- [Your instructions]: Using the records below, transcribe word for word the stretch from the line that contains "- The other" through the line that contains "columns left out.", both end lines included, and nothing else.

***** Listed entries *****

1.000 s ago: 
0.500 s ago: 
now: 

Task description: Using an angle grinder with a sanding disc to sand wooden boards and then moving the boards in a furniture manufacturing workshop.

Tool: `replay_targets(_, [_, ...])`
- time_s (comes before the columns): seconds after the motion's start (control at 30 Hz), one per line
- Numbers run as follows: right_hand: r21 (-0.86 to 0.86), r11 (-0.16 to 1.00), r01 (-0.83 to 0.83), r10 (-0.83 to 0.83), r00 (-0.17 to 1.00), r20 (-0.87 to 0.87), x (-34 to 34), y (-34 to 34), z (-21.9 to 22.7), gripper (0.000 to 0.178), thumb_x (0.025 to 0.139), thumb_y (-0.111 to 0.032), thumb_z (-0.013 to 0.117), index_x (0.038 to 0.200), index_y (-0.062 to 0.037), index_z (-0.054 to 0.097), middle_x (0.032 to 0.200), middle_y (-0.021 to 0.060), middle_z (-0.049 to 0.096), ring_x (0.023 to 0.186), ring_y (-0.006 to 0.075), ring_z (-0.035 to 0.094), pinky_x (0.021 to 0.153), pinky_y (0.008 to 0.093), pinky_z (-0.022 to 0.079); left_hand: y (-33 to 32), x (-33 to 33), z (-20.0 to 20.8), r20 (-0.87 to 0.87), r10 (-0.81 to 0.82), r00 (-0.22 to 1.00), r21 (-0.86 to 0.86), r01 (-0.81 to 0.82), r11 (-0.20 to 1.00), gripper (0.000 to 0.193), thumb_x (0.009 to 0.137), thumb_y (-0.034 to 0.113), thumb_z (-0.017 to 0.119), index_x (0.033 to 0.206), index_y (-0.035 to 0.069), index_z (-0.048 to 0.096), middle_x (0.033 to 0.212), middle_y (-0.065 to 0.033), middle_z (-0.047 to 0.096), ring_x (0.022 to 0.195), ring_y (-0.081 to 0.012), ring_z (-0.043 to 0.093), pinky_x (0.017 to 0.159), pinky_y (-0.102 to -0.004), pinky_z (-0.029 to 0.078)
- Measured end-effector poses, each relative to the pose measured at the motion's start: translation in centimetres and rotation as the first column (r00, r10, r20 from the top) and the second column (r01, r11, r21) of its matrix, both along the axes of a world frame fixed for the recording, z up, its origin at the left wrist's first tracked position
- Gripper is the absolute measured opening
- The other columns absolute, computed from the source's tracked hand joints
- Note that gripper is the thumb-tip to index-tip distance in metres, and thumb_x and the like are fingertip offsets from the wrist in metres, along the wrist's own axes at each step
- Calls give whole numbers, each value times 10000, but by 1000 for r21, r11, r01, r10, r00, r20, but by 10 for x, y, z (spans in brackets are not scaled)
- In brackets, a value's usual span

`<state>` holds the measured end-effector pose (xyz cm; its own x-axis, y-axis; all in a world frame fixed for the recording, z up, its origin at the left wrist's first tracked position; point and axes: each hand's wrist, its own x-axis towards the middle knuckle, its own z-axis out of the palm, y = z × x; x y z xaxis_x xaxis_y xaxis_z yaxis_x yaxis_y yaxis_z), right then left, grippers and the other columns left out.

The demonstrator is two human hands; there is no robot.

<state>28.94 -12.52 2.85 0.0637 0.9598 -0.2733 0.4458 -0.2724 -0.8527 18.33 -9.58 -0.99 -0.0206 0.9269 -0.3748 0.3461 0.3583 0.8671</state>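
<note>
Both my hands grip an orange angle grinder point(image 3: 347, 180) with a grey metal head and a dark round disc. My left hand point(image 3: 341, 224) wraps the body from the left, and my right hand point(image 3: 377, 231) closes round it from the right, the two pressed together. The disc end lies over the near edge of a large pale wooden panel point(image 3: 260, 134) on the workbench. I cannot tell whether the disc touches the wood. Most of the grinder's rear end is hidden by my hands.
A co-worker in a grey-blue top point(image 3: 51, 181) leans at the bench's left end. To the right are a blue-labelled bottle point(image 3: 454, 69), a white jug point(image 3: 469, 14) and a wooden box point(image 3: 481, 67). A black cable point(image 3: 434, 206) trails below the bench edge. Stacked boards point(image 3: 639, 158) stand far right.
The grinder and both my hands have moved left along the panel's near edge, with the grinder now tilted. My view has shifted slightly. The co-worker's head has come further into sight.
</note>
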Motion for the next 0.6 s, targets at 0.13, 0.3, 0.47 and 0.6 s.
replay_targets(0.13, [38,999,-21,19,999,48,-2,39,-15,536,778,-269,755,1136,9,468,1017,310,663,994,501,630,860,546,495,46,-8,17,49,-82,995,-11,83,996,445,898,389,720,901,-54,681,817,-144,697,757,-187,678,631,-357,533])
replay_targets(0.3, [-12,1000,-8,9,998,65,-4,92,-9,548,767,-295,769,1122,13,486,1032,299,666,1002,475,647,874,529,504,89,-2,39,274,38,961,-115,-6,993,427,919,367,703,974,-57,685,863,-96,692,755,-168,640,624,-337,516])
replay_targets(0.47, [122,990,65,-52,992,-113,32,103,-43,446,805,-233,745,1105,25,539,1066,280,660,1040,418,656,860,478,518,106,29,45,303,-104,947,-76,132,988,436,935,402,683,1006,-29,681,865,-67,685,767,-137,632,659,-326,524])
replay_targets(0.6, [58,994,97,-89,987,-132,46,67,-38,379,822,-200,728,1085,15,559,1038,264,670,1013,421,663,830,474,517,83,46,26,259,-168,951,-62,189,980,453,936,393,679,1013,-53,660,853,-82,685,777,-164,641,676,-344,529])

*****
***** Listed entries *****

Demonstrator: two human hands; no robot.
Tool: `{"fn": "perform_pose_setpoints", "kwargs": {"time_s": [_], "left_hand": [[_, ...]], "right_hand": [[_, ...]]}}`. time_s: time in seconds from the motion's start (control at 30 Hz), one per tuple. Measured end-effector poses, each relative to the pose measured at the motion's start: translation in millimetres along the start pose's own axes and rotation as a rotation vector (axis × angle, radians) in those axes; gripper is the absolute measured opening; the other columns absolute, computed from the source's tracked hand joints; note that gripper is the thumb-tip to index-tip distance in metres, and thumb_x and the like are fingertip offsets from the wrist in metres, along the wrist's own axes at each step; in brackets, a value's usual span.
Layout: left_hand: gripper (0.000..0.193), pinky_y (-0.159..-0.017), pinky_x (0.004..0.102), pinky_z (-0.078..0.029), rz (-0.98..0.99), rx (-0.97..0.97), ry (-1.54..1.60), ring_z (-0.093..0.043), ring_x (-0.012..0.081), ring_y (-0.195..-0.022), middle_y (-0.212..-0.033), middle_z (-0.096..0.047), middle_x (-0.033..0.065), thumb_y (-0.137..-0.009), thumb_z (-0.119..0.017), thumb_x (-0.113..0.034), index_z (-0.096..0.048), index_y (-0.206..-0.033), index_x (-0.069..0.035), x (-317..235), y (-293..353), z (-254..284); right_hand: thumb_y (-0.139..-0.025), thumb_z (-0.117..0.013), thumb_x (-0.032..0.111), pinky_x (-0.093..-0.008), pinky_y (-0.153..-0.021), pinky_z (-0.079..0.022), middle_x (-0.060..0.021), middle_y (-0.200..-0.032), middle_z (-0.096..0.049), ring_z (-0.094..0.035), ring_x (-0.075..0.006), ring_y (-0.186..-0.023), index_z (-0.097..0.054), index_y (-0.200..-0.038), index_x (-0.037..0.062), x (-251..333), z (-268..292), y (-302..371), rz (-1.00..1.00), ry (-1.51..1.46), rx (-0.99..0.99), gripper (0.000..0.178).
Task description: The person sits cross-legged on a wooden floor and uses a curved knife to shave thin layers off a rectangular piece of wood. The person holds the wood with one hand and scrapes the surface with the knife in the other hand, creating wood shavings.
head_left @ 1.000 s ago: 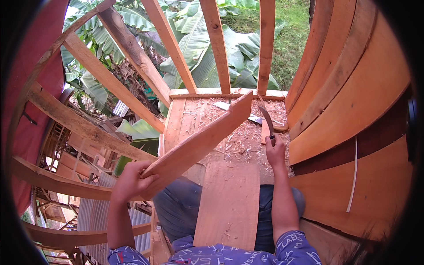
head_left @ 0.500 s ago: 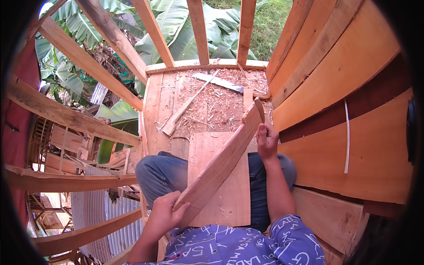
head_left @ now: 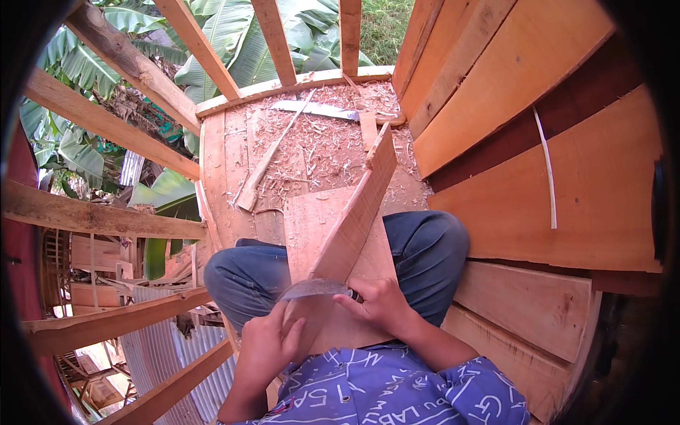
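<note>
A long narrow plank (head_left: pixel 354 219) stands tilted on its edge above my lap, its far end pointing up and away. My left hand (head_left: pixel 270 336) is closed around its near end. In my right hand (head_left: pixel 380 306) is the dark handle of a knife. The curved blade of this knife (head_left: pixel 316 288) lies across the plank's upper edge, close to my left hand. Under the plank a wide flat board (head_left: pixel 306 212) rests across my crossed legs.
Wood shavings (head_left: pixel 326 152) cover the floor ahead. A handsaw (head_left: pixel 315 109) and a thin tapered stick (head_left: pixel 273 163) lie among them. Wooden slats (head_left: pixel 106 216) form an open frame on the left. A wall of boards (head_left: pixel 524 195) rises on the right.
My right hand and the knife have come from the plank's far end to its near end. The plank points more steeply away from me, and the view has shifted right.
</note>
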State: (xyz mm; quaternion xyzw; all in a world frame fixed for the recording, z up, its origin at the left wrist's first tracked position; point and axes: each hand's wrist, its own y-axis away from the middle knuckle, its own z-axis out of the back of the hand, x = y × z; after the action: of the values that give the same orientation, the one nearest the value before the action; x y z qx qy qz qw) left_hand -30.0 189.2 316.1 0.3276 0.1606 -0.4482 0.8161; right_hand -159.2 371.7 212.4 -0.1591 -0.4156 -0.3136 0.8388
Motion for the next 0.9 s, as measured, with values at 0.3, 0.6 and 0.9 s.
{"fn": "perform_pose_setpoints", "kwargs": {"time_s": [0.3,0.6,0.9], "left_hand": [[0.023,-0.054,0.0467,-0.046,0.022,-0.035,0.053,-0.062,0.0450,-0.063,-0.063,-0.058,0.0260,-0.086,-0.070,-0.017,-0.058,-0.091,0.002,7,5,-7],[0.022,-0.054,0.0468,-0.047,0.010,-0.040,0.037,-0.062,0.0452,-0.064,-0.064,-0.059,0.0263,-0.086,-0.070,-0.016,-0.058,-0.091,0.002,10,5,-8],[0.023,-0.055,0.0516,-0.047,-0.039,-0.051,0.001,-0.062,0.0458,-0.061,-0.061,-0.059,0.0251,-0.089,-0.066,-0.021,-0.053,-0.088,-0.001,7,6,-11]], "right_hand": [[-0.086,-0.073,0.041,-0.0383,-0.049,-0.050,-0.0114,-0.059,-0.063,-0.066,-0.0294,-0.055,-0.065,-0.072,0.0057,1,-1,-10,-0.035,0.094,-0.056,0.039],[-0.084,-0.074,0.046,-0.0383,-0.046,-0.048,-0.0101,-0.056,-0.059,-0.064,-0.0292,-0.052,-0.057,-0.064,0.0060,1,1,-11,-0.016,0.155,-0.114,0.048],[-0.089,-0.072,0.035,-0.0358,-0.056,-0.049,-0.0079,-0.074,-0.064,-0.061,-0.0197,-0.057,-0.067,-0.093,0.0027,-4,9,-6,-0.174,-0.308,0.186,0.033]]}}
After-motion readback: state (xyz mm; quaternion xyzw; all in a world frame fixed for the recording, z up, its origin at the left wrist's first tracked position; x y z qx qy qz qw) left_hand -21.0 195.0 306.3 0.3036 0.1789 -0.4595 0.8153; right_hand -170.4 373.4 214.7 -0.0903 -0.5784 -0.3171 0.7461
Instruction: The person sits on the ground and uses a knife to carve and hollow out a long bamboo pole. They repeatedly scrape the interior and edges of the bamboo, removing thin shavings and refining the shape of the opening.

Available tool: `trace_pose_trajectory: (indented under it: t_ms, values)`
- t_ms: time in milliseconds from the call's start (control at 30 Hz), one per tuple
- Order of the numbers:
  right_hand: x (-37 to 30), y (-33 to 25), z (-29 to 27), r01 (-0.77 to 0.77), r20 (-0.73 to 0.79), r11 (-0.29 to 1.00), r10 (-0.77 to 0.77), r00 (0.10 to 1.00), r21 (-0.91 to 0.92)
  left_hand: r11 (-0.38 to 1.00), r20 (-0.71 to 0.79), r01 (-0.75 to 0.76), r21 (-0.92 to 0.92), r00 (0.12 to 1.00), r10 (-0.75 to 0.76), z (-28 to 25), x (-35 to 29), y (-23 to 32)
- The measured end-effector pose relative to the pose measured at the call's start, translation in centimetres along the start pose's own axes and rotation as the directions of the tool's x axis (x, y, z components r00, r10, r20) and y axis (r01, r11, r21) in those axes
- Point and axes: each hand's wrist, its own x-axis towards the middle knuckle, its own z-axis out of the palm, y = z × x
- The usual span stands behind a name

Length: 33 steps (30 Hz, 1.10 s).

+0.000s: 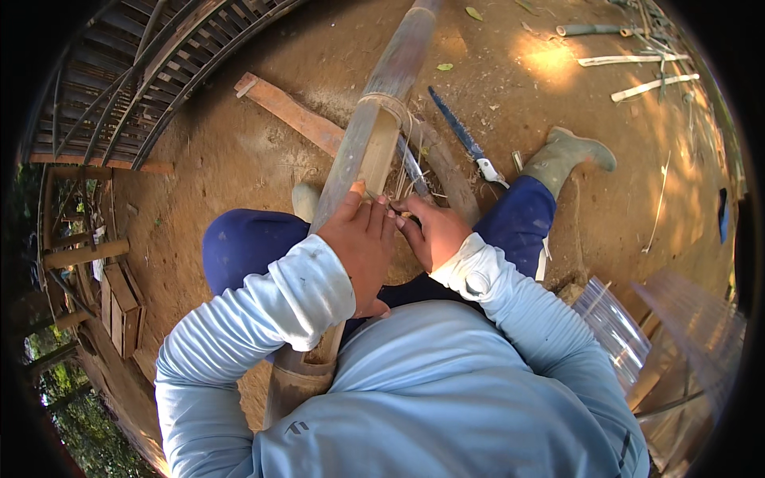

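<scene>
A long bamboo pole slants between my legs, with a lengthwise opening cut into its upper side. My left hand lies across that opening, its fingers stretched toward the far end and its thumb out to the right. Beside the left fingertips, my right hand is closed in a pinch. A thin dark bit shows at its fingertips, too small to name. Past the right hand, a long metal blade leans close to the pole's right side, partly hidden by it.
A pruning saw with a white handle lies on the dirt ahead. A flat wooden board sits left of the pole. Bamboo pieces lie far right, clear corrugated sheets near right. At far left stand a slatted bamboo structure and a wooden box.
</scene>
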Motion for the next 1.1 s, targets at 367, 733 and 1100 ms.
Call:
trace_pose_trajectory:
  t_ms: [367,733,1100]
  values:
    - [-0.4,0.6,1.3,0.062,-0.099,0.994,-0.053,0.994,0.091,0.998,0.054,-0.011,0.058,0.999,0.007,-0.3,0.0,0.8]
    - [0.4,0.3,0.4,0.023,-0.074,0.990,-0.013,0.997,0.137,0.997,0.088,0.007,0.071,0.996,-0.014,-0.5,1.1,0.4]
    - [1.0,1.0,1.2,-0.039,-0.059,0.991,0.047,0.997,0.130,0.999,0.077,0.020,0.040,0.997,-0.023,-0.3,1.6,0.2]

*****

- [Answer to this task]:
- The other columns absolute, computed from the source's tracked hand joints
- Note that gripper is the thumb-tip to index-tip distance in metres, and thumb_x and the like are fingertip offsets from the wrist in metres, along the wrist's own axes at each step
- Calls give whole numbers, each value times 10000, but by 1000 for r21, r11, r01, r10, r00, r20, but by 10 for x, y, z (spans in brackets are not scaled)
- In brackets, a value's usual span

`<state>` holds the measured end-effector pose (xyz cm; its own x-axis, y-axis; all in a world frame fixed for the recording, z up, its origin at the left wrist's first tracked position; point and axes: each hand's wrist, its own x-axis towards the middle knuckle, its own z-axis out of the palm, y = z × x; x y z xaxis_x xaxis_y xaxis_z yaxis_x yaxis_y yaxis_z), right then left, grippers and the other columns left out.

The answer was written out completely.